> **EXERCISE DETAILS**: In the material below, find how many lines contain the string "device". Write only that number.

= Beginning of Section =

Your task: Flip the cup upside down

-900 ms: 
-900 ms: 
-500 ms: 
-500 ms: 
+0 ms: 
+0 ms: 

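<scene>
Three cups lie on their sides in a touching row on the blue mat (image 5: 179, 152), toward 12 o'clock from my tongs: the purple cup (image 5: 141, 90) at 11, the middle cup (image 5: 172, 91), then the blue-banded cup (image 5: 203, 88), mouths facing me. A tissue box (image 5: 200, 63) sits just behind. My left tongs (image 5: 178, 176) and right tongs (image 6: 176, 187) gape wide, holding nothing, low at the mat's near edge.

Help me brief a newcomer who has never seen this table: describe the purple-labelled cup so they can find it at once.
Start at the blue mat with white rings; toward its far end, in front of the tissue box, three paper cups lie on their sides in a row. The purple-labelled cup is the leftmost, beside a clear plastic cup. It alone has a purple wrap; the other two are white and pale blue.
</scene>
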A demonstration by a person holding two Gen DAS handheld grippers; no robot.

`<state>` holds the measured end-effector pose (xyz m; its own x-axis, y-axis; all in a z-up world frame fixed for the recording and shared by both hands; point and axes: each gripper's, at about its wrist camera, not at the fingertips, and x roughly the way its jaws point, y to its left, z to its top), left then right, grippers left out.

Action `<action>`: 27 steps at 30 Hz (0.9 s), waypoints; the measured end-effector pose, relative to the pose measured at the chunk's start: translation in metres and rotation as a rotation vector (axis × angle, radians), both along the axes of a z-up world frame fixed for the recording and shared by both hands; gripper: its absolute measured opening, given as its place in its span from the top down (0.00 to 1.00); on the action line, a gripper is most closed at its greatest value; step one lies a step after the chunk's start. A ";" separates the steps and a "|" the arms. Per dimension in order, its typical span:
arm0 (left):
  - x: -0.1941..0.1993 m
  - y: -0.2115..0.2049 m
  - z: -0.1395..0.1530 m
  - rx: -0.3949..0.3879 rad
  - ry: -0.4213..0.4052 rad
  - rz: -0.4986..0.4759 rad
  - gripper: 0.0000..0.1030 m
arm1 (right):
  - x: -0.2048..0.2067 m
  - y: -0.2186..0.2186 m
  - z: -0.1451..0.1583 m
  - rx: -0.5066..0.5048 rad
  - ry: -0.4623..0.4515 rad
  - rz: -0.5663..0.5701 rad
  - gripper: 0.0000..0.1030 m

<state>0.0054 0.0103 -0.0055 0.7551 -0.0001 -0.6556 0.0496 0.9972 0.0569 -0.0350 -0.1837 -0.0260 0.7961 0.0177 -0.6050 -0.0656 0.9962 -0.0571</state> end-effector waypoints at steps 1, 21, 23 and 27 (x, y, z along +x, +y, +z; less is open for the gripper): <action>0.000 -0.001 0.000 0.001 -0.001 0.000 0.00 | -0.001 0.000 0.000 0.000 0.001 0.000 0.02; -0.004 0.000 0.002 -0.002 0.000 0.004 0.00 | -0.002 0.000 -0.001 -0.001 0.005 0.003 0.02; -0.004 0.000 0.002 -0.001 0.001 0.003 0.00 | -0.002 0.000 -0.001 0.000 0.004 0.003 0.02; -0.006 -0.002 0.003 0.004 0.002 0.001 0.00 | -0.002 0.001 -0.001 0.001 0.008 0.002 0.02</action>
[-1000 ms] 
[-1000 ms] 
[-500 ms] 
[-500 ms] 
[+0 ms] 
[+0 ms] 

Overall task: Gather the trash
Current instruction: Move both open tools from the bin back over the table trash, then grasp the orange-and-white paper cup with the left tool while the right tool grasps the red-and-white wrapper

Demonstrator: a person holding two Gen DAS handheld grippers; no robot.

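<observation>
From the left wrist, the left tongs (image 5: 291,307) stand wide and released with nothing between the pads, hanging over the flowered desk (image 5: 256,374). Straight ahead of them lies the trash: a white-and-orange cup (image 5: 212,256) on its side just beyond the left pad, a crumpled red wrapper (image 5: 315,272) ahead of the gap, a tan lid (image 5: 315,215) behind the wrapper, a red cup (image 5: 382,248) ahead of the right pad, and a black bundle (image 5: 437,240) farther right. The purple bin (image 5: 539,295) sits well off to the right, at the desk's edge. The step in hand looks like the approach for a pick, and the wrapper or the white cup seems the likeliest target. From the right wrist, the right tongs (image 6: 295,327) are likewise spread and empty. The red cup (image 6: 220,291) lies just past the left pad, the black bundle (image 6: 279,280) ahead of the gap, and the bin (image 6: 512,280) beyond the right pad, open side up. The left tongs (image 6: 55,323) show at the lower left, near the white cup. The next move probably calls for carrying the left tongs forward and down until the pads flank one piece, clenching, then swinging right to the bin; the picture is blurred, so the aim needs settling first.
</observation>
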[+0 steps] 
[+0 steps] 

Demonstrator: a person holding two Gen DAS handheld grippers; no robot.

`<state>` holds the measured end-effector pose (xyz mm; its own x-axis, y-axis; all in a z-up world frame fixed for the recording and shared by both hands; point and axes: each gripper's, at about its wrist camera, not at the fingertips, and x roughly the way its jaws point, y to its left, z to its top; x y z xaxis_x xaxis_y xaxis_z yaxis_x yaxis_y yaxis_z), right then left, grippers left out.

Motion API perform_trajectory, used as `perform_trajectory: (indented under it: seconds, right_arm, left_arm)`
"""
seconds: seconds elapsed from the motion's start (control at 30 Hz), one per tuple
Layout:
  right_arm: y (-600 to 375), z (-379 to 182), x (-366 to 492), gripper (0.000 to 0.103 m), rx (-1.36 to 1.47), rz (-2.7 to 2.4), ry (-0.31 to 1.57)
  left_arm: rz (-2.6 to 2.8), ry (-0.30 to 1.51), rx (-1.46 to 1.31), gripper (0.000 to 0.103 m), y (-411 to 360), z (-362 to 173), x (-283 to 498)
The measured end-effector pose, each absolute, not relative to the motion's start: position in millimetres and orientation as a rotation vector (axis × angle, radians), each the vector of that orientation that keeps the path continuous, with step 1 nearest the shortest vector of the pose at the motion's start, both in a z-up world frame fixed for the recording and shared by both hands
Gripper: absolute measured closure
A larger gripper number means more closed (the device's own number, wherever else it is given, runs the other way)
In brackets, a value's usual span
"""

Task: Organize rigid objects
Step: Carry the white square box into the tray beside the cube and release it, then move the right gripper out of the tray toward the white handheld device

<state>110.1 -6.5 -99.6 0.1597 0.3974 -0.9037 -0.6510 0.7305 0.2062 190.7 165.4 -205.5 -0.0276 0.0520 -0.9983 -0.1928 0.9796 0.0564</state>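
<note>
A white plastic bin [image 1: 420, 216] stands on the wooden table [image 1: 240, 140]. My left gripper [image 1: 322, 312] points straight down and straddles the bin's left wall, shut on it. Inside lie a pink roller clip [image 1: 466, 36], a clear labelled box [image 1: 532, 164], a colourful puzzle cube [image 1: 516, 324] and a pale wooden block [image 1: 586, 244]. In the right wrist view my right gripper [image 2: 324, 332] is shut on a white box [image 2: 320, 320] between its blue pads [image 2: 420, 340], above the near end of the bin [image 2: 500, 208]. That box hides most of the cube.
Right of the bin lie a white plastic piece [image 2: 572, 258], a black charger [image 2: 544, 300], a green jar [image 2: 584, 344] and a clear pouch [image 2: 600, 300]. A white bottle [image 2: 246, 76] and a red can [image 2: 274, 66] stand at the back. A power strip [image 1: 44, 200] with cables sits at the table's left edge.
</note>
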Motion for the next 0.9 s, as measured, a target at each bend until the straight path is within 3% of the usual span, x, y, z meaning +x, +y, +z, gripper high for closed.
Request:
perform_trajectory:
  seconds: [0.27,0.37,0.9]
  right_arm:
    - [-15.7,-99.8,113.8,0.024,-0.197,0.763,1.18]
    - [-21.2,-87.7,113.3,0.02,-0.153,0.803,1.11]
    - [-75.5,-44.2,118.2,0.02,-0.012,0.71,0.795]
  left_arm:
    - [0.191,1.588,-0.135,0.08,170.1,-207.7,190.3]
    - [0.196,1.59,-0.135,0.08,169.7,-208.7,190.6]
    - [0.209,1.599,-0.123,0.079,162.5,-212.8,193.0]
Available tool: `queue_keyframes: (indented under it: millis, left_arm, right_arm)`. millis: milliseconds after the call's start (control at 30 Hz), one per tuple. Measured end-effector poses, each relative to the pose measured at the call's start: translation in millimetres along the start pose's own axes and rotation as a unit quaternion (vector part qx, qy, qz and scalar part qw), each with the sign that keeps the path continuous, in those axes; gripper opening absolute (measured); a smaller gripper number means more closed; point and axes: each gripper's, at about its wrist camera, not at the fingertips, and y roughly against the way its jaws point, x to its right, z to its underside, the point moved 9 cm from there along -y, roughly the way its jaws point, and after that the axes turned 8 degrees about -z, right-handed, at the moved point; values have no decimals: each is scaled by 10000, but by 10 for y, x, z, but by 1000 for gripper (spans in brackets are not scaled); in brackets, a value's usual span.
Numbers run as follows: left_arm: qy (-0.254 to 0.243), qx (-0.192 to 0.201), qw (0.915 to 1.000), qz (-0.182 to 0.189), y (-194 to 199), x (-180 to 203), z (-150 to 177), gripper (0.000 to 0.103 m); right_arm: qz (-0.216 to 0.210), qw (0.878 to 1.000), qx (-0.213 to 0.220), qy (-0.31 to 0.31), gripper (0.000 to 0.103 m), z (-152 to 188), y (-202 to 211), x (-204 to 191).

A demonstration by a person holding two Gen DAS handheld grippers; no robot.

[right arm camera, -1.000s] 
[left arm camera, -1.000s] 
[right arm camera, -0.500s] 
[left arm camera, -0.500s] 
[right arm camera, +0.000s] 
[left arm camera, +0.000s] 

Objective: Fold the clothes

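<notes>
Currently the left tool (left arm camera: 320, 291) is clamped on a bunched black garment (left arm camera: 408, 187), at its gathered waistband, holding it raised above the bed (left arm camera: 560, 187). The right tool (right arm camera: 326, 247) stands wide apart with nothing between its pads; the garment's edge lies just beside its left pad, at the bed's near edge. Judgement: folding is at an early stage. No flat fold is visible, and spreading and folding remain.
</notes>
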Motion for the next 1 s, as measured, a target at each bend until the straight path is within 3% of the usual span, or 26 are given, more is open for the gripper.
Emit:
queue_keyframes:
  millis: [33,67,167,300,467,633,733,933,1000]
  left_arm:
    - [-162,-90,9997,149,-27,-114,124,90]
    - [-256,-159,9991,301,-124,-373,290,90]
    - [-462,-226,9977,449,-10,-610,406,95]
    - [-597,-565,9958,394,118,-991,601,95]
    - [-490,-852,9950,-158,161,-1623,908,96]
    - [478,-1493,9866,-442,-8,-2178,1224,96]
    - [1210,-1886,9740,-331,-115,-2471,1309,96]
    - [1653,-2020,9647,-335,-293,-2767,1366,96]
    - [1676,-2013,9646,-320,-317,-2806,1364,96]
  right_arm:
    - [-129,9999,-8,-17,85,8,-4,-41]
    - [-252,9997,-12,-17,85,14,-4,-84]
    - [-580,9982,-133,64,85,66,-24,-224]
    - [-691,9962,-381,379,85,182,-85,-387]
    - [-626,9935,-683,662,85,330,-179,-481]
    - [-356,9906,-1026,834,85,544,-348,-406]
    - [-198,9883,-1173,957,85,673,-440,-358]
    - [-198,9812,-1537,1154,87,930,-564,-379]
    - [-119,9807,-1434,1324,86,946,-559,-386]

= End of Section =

> **YOUR SOLUTION**: 2